McLaren technical director Tim Goss has confirmed Honda's 2017 Formula One engine will feature revised architecture and an altered layout, in a bid to boost the team's prospects for next season.
The Japanese manufacturer aims to continue its push forward with McLaren, following its return to the sport with the Woking-based outfit in 2015. McLaren finished a lowly ninth that year, before making a steady improvement in 2016 -- in which the team more than doubled its points tally from the previous season with sixth place overall in the constructors' standings.
Having struggled for much of the past two seasons with its dubbed 'size-zero' package concept, Honda has now implemented an architecture redesign for its V6 power unit based on the lessons learned. Radical changes are allowed following the scrapping of F1's engine development token system, which limited the amount of modifications teams could make.

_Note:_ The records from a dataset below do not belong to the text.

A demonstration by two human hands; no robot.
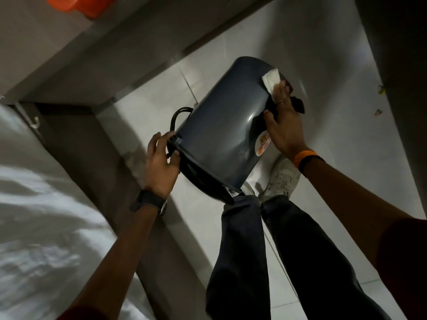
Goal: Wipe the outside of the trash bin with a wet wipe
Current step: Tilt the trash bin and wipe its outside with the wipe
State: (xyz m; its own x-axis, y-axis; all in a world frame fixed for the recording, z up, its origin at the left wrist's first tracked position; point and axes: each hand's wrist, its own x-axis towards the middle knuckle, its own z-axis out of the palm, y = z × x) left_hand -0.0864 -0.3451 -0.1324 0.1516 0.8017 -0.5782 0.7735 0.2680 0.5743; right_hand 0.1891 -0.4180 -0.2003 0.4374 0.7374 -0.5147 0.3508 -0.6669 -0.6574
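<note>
One trash bin (221,125), dark grey-blue, held off the floor and tipped over: closed base points up and away, open mouth points down toward the person's legs. One black wire handle (179,115) loops out near the rim on the bin's left side. One round sticker (263,144) on the bin wall near the rim, partly hidden by the right hand. Left hand (160,165) grips the rim at the mouth, fingers curled over the lip, thumb on the inner side; black watch (149,202) on that wrist. Right hand (285,125) lies flat against the bin's right wall, fingers extended and pressing one white wet wipe (272,82) against the wall close to the base edge; the wipe is folded and sticks out past the fingertips. One ring on a finger of that hand, one orange-and-black band (308,159) on the wrist. A bit of black material (298,105) shows behind the right hand; can't tell what it is. Below the bin: two legs in dark trousers (261,250), two white shoes (282,179), one mostly hidden by the bin mouth. Feet stand on a pale tiled floor (312,54), nothing carrying the bin except the two hands. Grey furniture panel (97,54) runs along the floor's left edge, one orange object (76,3) on top of it at the far corner, cut by the frame. White bedding (39,204) at near left. Two small bits of debris (379,100) on the floor by the right edge.
</note>
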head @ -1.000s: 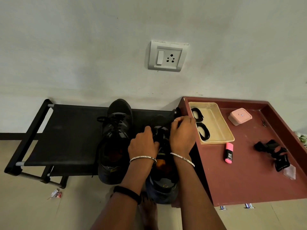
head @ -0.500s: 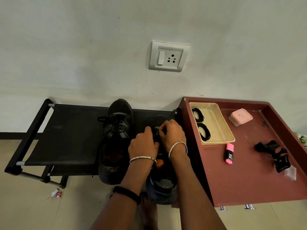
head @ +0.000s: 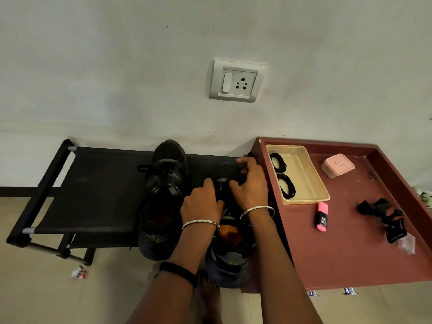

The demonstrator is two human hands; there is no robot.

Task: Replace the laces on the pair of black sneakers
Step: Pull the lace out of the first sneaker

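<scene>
- Both hands work the lacing of one black sneaker [head: 230,263]. The left hand [head: 202,203] is curled over its upper, and the right hand [head: 252,185] is curled at the toe end, pinching something dark. Whether that is lace or fabric cannot be told.
- That sneaker lies at the right end of a black fabric rack [head: 93,188], its heel jutting past the front edge. A hard tug toward the person could tip it off onto the floor.
- Beside it, near the rack's middle, the laced sneaker [head: 167,181] has its bow tied, with loops trailing toward the left. A stray finger could drag those loops into the work.
- Black lace, black eyelets and dim light leave little contrast, so a skipped or crossed eyelet looks the likeliest error and could easily go unnoticed.
- Two coiled laces [head: 287,187] wait in a beige tray [head: 304,174] at the back left corner of the maroon table [head: 350,253], just beside the right hand. An old lace dropped there could be confused with the fresh ones.
- A pink highlighter [head: 322,216] lies just in front of the tray, where a careless reach could send it rolling toward the table's front edge.
</scene>
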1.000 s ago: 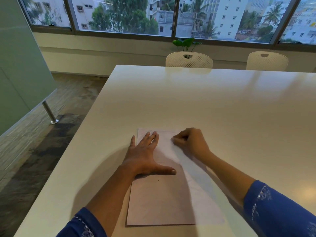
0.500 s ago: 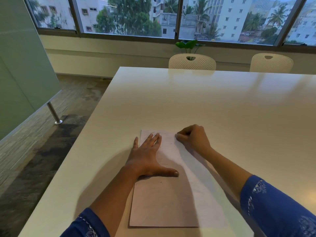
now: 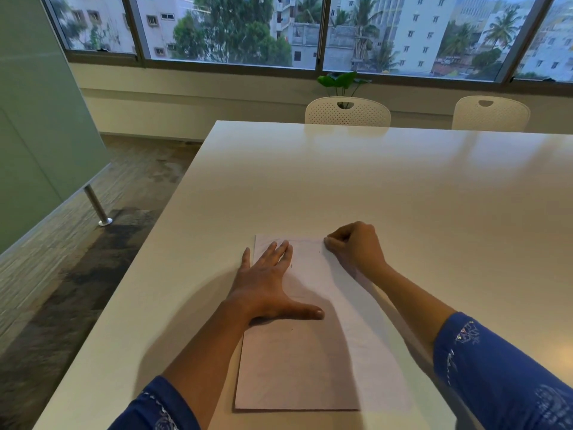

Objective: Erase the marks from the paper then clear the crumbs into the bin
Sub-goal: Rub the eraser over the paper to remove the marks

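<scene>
The white table is stretching toward two chairs at the window. The paper is lying near its close edge, the left hand still pressing flat on it. The right hand is edging toward the paper's far right corner, fingers curled; whether they are holding anything is hidden.

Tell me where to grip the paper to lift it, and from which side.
Probably the near right corner, from the near side. The paper lies flat on the table, so only an edge can be pinched; the left hand presses its far left part and the curled right hand sits at its far right corner, leaving the near end bare.
</scene>
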`<state>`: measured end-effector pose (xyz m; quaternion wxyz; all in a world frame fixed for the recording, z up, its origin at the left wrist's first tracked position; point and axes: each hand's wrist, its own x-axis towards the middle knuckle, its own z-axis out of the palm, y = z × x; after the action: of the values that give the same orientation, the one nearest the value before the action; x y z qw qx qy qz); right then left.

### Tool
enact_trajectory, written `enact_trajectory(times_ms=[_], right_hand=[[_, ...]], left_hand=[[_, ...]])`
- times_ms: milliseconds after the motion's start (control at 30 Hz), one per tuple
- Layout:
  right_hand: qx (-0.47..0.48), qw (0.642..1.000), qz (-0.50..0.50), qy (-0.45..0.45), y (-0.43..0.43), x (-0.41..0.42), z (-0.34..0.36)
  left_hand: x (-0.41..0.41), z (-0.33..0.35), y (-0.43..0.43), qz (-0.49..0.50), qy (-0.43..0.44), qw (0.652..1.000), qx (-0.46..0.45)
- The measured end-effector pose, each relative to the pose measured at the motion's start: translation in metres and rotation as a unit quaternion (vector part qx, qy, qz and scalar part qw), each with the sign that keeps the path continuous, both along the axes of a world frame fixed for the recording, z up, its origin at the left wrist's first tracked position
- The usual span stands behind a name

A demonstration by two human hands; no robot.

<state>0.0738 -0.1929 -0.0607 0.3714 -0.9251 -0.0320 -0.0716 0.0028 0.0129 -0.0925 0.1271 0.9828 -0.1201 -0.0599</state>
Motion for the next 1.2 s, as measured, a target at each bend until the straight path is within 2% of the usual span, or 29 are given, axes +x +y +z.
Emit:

"The token system that was applied to engine development for the past few seasons has been discontinued," Goss explained in an interview on the McLaren website. "For 2017, the Honda engine architecture and layout have been altered to serve both for performance and packaging needs."
"The new power unit takes much of the learning from the past two seasons, but has been specifically redesigned for this season."
Goss believes F1's new aero regulation overhaul for 2017 presents McLaren with an opportunity to make up significant ground on its rivals.
"Let's be clear, we're looking at some huge regulatory changes ahead of the 2017 season," Goss said. "We've had bigger changes in the past -- the change between 1982 and '83 from ground-effect to flat floors, for example, which had a massive impact on performance. But this season's changes rank as some of the most significant we've ever had in the sport.
"That's likely to change the competition order -- because it's such a big disturbance. Historically, that has changed the order -- but then what normally happens is that the best, and most well-equipped, teams tend to rise to the top again."